:: WORK ORDER ::
Without the pictures, retype each line below exactly as it stands.

##############################

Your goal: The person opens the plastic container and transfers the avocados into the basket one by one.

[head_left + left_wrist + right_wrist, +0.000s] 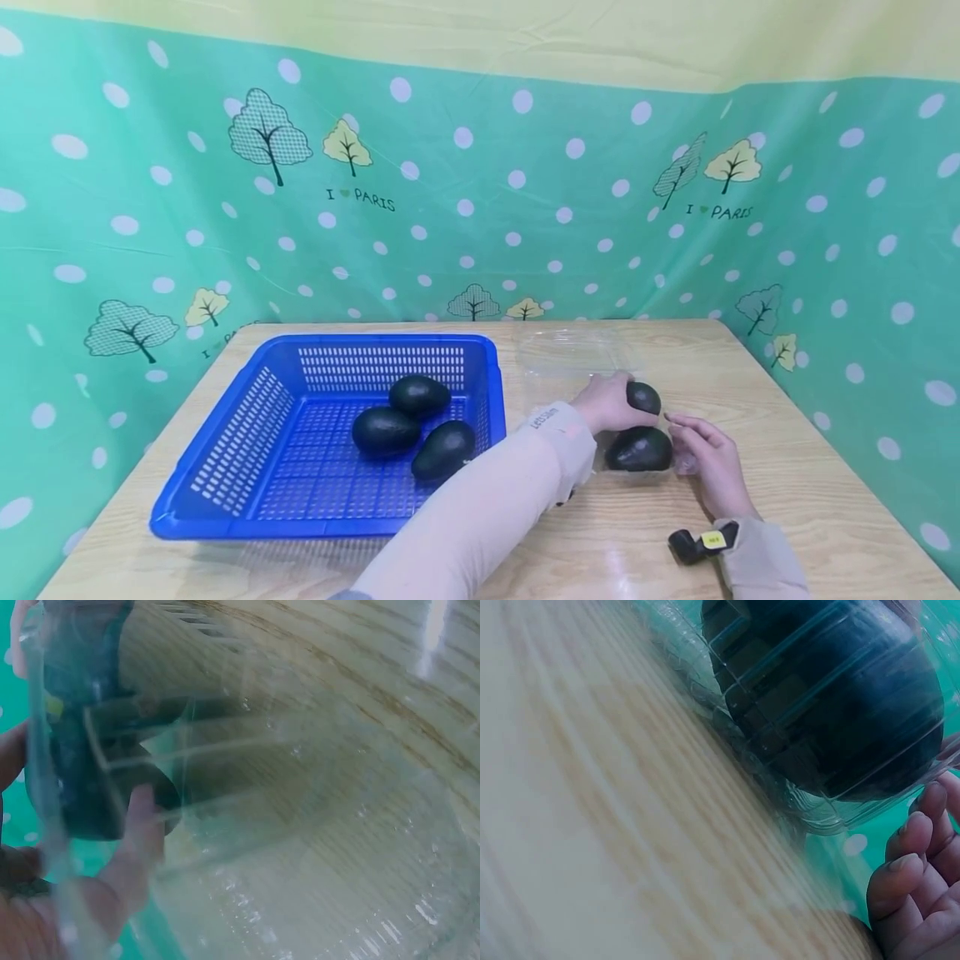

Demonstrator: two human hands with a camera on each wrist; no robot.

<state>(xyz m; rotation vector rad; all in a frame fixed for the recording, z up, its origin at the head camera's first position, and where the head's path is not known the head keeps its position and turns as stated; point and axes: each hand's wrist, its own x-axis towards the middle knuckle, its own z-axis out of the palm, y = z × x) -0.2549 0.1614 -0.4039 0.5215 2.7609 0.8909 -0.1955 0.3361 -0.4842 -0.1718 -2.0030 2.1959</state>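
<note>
My left hand (609, 402) grips a dark avocado (643, 398) at the back of a clear plastic clamshell container (639, 473); its thumb lies against the fruit in the left wrist view. A second avocado (639, 450) lies on its side in the container, just in front of the first. At the container's right edge, my right hand (712, 467) holds the rim with bent fingers. Through the ribbed clear wall (817, 814), the right wrist view shows one avocado (832, 697) close up, with the fingertips (932, 799) right at the edge.
To the left stands a blue plastic basket (217, 527) with three avocados (386, 432) inside. The container's clear lid (573, 350) lies opened toward the back of the wooden table (810, 500). A green dotted curtain (517, 208) hangs behind and at both sides.
</note>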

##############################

:: OUTPUT ::
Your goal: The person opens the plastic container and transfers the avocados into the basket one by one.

[head_left + left_wrist + right_wrist, +0.000s] 

Demonstrator: two human hands with a camera on each wrist; no robot.

<state>(xyz m; rotation vector rad; all in a frame fixed for the recording, z up, its origin at the head camera's first position, and where the head's path is not known the head keeps its position and turns as stated; point and axes: each hand's wrist, its own x-axis towards the middle knuckle, its own z-axis out of the palm, y = z × x) -0.2549 0.1614 -0.4039 0.5215 2.7609 0.8909 -0.1955 0.3361 -0.4842 -0.1718 -2.0030 2.1959</state>
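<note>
My left hand (609, 402) grips a dark avocado (643, 398) at the back of a clear plastic clamshell container (639, 473); its thumb lies against the fruit in the left wrist view. A second avocado (639, 450) lies on its side in the container, just in front of the first. At the container's right edge, my right hand (712, 467) holds the rim with bent fingers. Through the ribbed clear wall (817, 814), the right wrist view shows one avocado (832, 697) close up, with the fingertips (932, 799) right at the edge.
To the left stands a blue plastic basket (217, 527) with three avocados (386, 432) inside. The container's clear lid (573, 350) lies opened toward the back of the wooden table (810, 500). A green dotted curtain (517, 208) hangs behind and at both sides.
</note>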

This output has been given in full.